- [Exercise directions]: Exact copies of all the lines below are needed, without the pictures.
-- Supplied data follows --
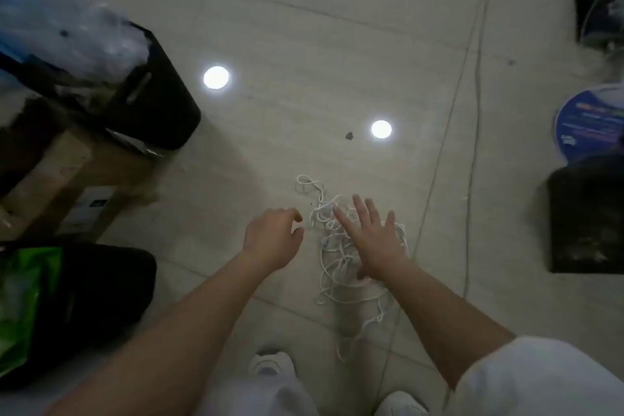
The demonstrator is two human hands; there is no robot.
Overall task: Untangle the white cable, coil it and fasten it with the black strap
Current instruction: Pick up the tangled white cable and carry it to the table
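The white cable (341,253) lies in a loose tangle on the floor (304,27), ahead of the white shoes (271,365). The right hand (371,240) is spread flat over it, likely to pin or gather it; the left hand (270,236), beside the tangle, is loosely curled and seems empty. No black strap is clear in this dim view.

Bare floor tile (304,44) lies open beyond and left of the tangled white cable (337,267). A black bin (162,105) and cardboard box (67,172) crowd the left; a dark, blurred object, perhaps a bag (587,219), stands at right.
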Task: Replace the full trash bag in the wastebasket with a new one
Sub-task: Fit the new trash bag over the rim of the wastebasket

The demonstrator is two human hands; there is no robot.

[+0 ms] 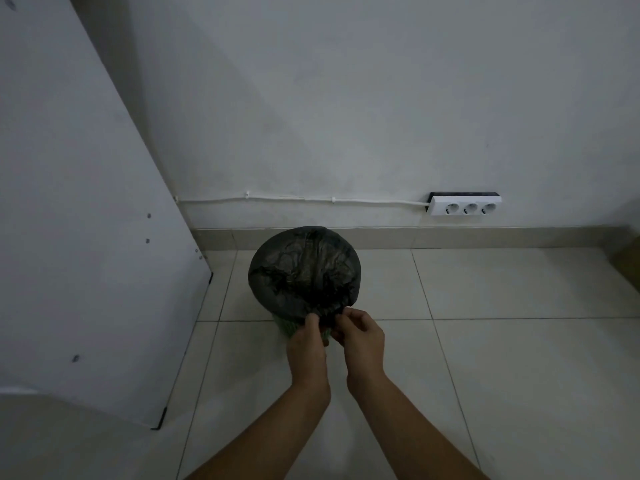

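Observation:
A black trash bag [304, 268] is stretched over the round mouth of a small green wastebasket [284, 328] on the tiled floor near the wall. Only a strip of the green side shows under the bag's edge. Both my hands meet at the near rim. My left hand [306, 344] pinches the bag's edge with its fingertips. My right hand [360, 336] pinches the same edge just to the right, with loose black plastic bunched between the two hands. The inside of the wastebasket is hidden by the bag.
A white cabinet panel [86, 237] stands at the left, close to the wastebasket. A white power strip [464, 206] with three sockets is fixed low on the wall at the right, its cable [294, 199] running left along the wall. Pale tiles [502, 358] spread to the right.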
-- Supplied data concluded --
- [The completed task]:
The demonstrator is two human hands; there is no robot.
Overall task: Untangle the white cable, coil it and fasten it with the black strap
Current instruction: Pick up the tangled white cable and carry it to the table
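The white cable (341,253) lies in a loose tangle on the floor (304,27), ahead of the white shoes (271,365). The right hand (371,240) is spread flat over it, likely to pin or gather it; the left hand (270,236), beside the tangle, is loosely curled and seems empty. No black strap is clear in this dim view.

Bare floor tile (304,44) lies open beyond and left of the tangled white cable (337,267). A black bin (162,105) and cardboard box (67,172) crowd the left; a dark, blurred object, perhaps a bag (587,219), stands at right.
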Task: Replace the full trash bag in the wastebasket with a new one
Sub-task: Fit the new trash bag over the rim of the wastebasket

The demonstrator is two human hands; there is no robot.

[+0 ms] 

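Observation:
A black trash bag [304, 268] is stretched over the round mouth of a small green wastebasket [284, 328] on the tiled floor near the wall. Only a strip of the green side shows under the bag's edge. Both my hands meet at the near rim. My left hand [306, 344] pinches the bag's edge with its fingertips. My right hand [360, 336] pinches the same edge just to the right, with loose black plastic bunched between the two hands. The inside of the wastebasket is hidden by the bag.
A white cabinet panel [86, 237] stands at the left, close to the wastebasket. A white power strip [464, 206] with three sockets is fixed low on the wall at the right, its cable [294, 199] running left along the wall. Pale tiles [502, 358] spread to the right.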

Work on the answer is now done.